Senator HOGG —Senator McGauran, it is very good of you to interject in this particular debate, and I invite you to get up later and say a few words. Obviously, you do not come from a state where the farmers have been adversely affected, where people's lifestyles have been decimated as a result of the deregulation. Otherwise, Senator McGauran, these people would not come forward and would not raise the difficulties that they have. But, as I said, Mrs Stark is one of the people who I believe has eloquently and rightly put her case to the members of this Senate and the members of the House of Representatives with her various emails. For a person who is 70 years of age and who has a longstanding association with the industry—as she said, over 50 years in the industry—she cannot believe what she is seeing happening to the industry that she hoped would be the provider of a lifestyle not only for her son but for her son's son as well. Of course, she now sees that slipping away from her.

But it is not as though Mrs Stark is the only person who has made comments about the difficulties being faced. There were others also, and perhaps it is worth while to spend a few moments looking at some of the comments that came from people in the Woodford area. One dairy producer in that area claimed that those who had made the most effort and had increased their herd size were now in more trouble than those who have stayed the same size. That particular dairy farmer went on to say, `The most efficient are those who are now in the most trouble; no-one is doing all right.' These dairy farmers went on to explain the degree of difficulty that is confronting them in their area. At the same meeting, another dairy farmer was critical of the short-term lead-in time for the restructure. He said that most major industries could not undertake such a restructure in such a short period of time. In that sense, many see their life and their lifestyle slipping away from them, without there being any real prospect of going back to anything even reminiscent of their previous way of living.

These people were concerned that they had no bargaining power. They saw the pre-eminence of the banks, in their coming out to suck up whatever benefits these people might have got out of the packages that had been delivered to them. They were frustrated with government. They were frustrated and critical of the processes.

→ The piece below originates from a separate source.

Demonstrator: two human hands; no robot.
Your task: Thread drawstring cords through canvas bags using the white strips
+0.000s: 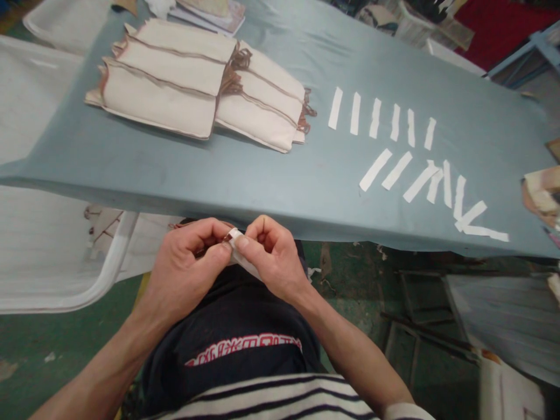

They were looking to vent their spleen and their criticisms and, indeed, to see that some of the injustice that, in their eyes, has taken place is redressed. As both my colleagues Senator Forshaw and Senator Woodley have said, the package goes down the path of further addressing the concerns and the needs of these particular people. However, I think the Labor amendment is important.


Senator McGauran —What is it?


Senator HOGG —I am glad you ask that. As I understand the amendment, it seeks to extend the package—but not to those who have 35 per cent of their market milk. As part of the amendment, we seek to reduce that to 25 per cent. That, in itself, is quite a commendable path to be going down. This amendment is being undertaken because we believe it is important to see that those who are in the greatest need in the community do get the real benefits of this legislation. I commend the amendment and the bill to the Senate.